Calculate local cross validation for both half-sets in parallel instead of serially in non-uniform refinement

We experience extremely long run times in non-uniform refinement for large boxes. This is caused by long processing times for the calculation of the local cross-correlation. Oddly, sets A and B are processed serially on one CPU even if more CPUs are assigned to the job.

I have two suggestions:

  1. Calculate for sets A and B in parallel instead of serially since the calculation only uses one CPU.
  2. Calculate only within the mask once a mask has been established (can be turned on/off).

Hi @martinhallberg ,

Thanks for the suggestion and report. The local cross-validation in non-uniform refinement is GPU accelerated, so you should see that it uses one CPU core but keeps the GPU quite busy. There is one nuance, which is that unlike other parts of CryoSPARC, this is one area that can be bottlenecked by host-to-device (CPU->GPU) data transfers.
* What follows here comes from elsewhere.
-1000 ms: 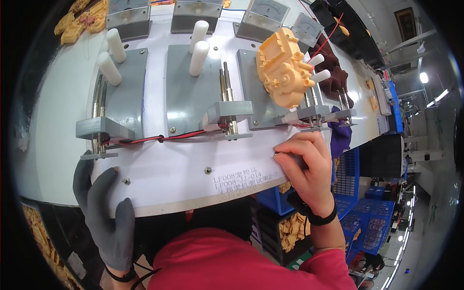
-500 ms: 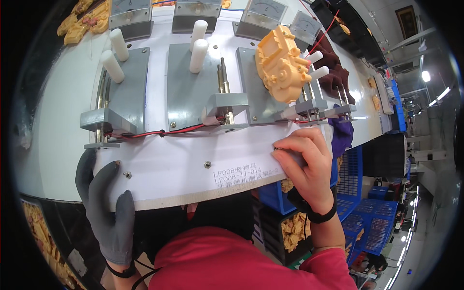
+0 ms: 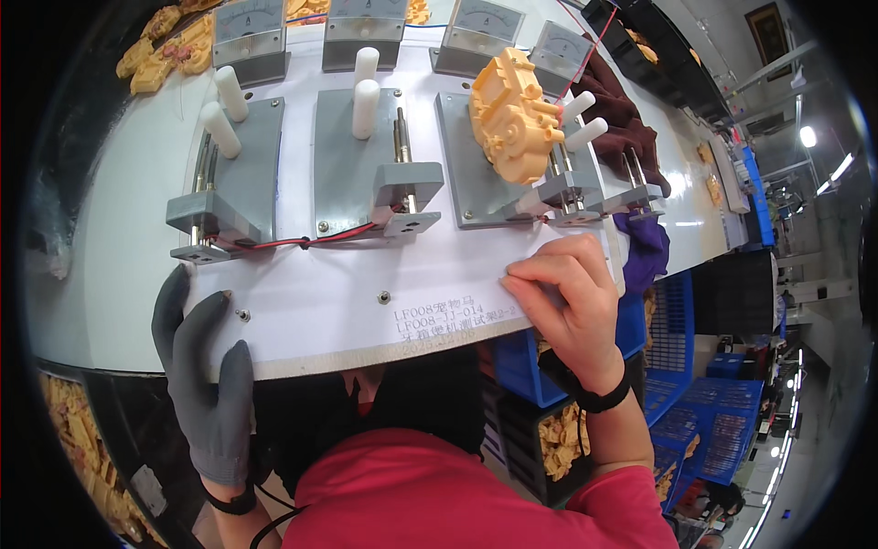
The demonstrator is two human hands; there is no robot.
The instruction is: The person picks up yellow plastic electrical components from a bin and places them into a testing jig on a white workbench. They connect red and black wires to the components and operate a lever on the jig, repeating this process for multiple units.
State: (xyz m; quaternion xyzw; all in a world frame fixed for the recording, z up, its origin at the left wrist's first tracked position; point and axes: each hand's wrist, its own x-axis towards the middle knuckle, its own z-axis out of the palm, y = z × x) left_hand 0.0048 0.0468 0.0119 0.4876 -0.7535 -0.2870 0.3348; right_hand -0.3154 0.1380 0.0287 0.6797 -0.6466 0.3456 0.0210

So the type of interconnect and speed (PCIE3/4, x8/x16 etc) will matter in terms of performance.
Because of the GPU usage, it’s not trivial to run both half-sets at the same time (since for larger boxes, only the data for one half-set will fit on GPU at a time, and once the data is transferred there the GPU is fully busy with that data). We will however look into this, and see if there are possible speedups (including your suggestion related to the mask).

Thanks, @apunjani !
Currently running this very step in a 600 pix box NU-refinement with 1 core at 100%, CPU memory usage 24% of 384 GB, 20-40% volatile GPU utilization, but only 3-4% of GPU memory utilization (!).

The workstation used is equipped with three RTX 8000 on PCI-E 3/16, two 2.6 Mhz XEON Gold 6240 (18 cores each), 384 GB DDR4/2933 MHz, and particles on a PCI-E 3 NVME. So an older, but not ancient setup.

For this type of workstation (or better) it wouldn’t be a problem to run both half-sets at the same time and more GPU memory can be utilized also for a single half set to possibly reduce the effect of the –slower than bleeding edge – interconnect?

@martinhallberg thanks for the additional details! We will look into this and see if we can get any speedup having the GPU do both half-maps at the same time (when there is enough GPU RAM like on the RTX 8000). In terms of using the additional memory to save interconnect time, unfortunately that probably won’t work since we have to repeatedly transfer volume to/from the GPU to compute intermediate results during local CV (maybe 100+ times) so storing all the inputs and intermediate results on the GPU rather than transferring wouldn’t fit even on the largest GPUs.

Thanks, @apunjani !
This is a good argument for moving on to a PCI-E 4 system with roughly double the bus speed. Furthermore, since the single-core that is active seems to be speed limiting, it might be advantageous, actually also in general for CS, to go for a frequency-optimized CPU with slightly fewer cores.